Uma lei assinada por Romeu Zema no apagar das luzes de 2024, autorizando o governo estadual a pagar todo tipo de empresa por créditos de ICMS, foi modificada de última hora para valer apenas para fabricantes de ração e abatedores e criadores de aves e suínos.
As empresas acumulam créditos de ICMS ao comprar mercadorias, insumos ou bens de capital necessários à produção. Ao fabricar ou vender os produtos finais, também com incidência do ICMS, elas têm em tese direito a abater a diferença. Em tese mesmo, porque os mecanismos para as empresas se beneficiarem desses créditos são limitados. Em agosto de 2023 a secretaria mineira de Fazenda iniciou estudos para aprimorar as maneiras de as empresas de fato aproveitarem esses créditos.
O Fator apurou que há empresas mineiras com literalmente milhões de reais em créditos acumulados de ICMS que elas ainda não conseguiram aproveitar.
O aproveitamento desses créditos pode ser comparado à restituição do Imposto de Renda de uma pessoa comum. O contribuinte declara o imposto, e, quando a Receita constata que ele pagou a mais, faz a restituição meses depois.
Em setembro de 2024 o deputado estadual Adriano Alvarenga (PP) apresentou projeto de lei para que o governo estadual pudesse comprar os créditos de ICMS das empresas – “em moeda corrente” – desde que o governo realize leilões e com deságio (ou seja, desconto) de pelo menos 25%.
Uma empresa com R$ 100 mil em créditos, por exemplo, se inscreveria para receber no máximo R$ 75 mil. As empresas que oferecerem os maiores percentuais de deságio serão as vencedoras do leilão.
A justificativa do projeto original de Alvarenga é ecumênica: “Empreendimentos, produtores rurais, bem como todas as pessoas jurídicas que possuam saldo credor continuado (…) são potenciais geradores de Créditos Acumulados do ICMS”, diz o texto. Nos artigos do projeto em si, não há menção a setores específicos da economia.
O texto sofreu algumas modificações, mas, mantendo seu caráter universal para todos os negócios, foi aprovado na CCJ e na Comissão de Administração Pública em 3 de dezembro.
Dias depois, porém, uma grande mudança aconteceu. Sob a relatoria de Zé Guilherme (também do PP), o projeto foi modificado para valer apenas para o ICMS de “estabelecimento fabricante de ração, abatedor de aves ou de suínos ou criador de aves ou de suínos”.
Em seu parecer, Zé Guilherme não justificou a mudança, escrevendo apenas que houve “intuito de aprimorar ainda mais o texto aprovado e promover ajuste no requisito estabelecido para a utilização do crédito acumulado”. Na reunião da Comissão de Fiscalização em 11 de dezembro, o deputado apenas leu o texto, também sem explicar por que o projeto foi limitado a esse tipo de empresas. Nenhum deputado discutiu, e a votação na comissão foi simbólica.

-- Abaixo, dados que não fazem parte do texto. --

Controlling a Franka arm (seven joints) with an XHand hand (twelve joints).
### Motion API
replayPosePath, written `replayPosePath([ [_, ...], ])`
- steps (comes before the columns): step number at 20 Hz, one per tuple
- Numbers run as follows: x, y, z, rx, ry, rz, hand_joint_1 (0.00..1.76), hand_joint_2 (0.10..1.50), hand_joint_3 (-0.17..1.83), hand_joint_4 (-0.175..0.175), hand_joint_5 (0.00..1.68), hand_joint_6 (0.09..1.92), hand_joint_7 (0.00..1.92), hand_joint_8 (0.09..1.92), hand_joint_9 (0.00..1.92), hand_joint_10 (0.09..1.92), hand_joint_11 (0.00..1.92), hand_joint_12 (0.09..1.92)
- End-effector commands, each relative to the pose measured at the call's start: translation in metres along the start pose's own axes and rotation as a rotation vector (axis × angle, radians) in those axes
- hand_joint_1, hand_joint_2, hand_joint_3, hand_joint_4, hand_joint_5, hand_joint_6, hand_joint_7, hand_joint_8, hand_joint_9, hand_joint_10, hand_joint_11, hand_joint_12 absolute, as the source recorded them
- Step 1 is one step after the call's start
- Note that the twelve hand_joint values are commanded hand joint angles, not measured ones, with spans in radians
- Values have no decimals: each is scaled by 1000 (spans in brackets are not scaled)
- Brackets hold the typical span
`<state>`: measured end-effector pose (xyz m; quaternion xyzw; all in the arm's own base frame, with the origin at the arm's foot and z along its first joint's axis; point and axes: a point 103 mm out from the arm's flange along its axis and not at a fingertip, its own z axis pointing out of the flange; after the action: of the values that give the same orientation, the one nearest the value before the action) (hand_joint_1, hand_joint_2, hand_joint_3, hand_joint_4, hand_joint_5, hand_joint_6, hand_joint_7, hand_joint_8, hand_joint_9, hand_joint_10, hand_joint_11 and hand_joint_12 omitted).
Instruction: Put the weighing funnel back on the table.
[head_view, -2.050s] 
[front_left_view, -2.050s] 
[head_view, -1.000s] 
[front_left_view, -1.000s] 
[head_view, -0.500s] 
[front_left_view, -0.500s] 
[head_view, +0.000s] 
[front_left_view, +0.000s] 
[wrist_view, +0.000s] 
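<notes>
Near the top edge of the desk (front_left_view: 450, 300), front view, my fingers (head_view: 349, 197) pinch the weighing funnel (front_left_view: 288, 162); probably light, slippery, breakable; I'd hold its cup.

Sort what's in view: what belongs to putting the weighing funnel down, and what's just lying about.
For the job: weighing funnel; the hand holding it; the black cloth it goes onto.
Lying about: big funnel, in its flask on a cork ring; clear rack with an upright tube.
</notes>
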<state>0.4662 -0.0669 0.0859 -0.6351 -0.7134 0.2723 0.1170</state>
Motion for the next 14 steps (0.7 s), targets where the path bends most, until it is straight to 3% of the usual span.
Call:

No plenário, o projeto também surfou, sendo aprovado por 48 x 0 no dia seguinte. Zema sancionou o texto em 20 de dezembro.
O deputado estadual Zé Guilherme disse a O Fator ter buscado “priorizar setores que têm grande relevância para a economia mineira e que enfrentam desafios específicos”.

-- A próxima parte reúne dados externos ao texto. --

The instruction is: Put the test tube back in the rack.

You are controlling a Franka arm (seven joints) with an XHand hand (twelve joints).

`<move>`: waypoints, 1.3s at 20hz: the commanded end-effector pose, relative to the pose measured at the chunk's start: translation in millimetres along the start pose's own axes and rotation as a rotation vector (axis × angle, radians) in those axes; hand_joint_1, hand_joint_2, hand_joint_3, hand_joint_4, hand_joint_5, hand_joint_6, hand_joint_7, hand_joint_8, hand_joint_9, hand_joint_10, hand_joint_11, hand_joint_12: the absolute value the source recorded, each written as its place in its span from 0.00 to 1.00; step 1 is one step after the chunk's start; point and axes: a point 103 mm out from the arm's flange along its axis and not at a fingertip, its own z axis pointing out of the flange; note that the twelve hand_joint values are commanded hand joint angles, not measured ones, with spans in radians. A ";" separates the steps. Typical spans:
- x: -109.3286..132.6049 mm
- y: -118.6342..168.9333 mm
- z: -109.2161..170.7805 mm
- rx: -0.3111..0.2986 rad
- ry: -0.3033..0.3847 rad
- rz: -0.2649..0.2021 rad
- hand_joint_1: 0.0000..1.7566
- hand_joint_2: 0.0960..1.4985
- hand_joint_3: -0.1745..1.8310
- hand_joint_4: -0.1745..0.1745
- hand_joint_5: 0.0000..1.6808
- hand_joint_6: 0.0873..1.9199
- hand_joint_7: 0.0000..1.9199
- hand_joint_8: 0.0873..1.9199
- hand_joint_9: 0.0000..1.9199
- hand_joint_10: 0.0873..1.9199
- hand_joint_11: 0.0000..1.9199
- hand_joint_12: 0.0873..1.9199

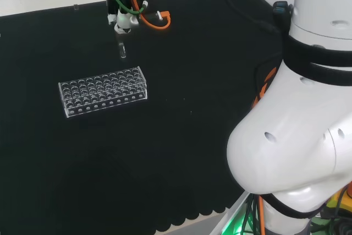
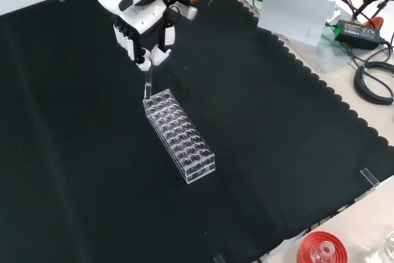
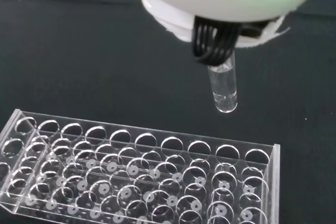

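Above the empty rack (image 2: 180, 138), curled fingers (image 2: 151, 55) pinch an upright test tube (image 2: 147, 85).

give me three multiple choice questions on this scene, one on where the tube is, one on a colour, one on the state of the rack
1. Where is the tube?
A. standing in the rack
B. held in the hand above the cloth, just off one end of the rack
C. lying on the cloth

2. What colour is the cloth?
A. black
B. white
C. green

3. What state is the rack in?
A. tipped on its side
B. full of tubes
C. upright, its holes empty

Answers:
1. B: the hand has its fingers closed on the tube's top, and the wrist view shows its round bottom hanging clear of the rack's holes.
2. A: the bench cover is black in the head and front views.
3. C: the rack stands flat on the cloth and no tube shows in any hole.
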 end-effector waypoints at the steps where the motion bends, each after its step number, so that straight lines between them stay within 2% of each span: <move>1: -4.9 3.5 8.1 0.037 0.006 -0.003 0.82 0.29 0.50 0.00 0.80 0.27 0.76 0.28 0.70 0.23 0.68 0.47; 10: -4.5 1.8 22.3 0.069 0.026 -0.007 0.82 0.29 0.50 0.00 0.80 0.27 0.76 0.29 0.70 0.23 0.68 0.47; 26: -0.9 3.8 35.1 0.091 0.040 -0.014 0.82 0.29 0.50 0.00 0.80 0.27 0.76 0.29 0.70 0.23 0.68 0.47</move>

“A suinocultura e a avicultura”, disse Zé Guilherme, “já possuem um histórico de benefícios fiscais e logísticos no estado, o que reforça a necessidade de ações mais específicas para viabilizar a competitividade deles”.
O relator acrescentou que “houve um consenso entre os parlamentares para garantir que o projeto fosse aprovado de maneira equilibrada e direcionada a setores estratégicos”.
A assessoria de imprensa de Adriano Alvarenga, autor do projeto original, disse que o texto final é “resultado de intensos debates entre os deputados e deputadas”, e que ele está satisfeito com o resultado. “Fortalecer a vida do homem do campo e o agronegócio é uma prioridade do nosso mandato”, acrescentou.
A secretaria de Fazenda de Minas Gerais não respondeu às nossas perguntas – por exemplo, se entende que restringir a recompra desses créditos a um setor da economia é suficiente.
A assessoria de imprensa do governo estadual também não nos respondeu.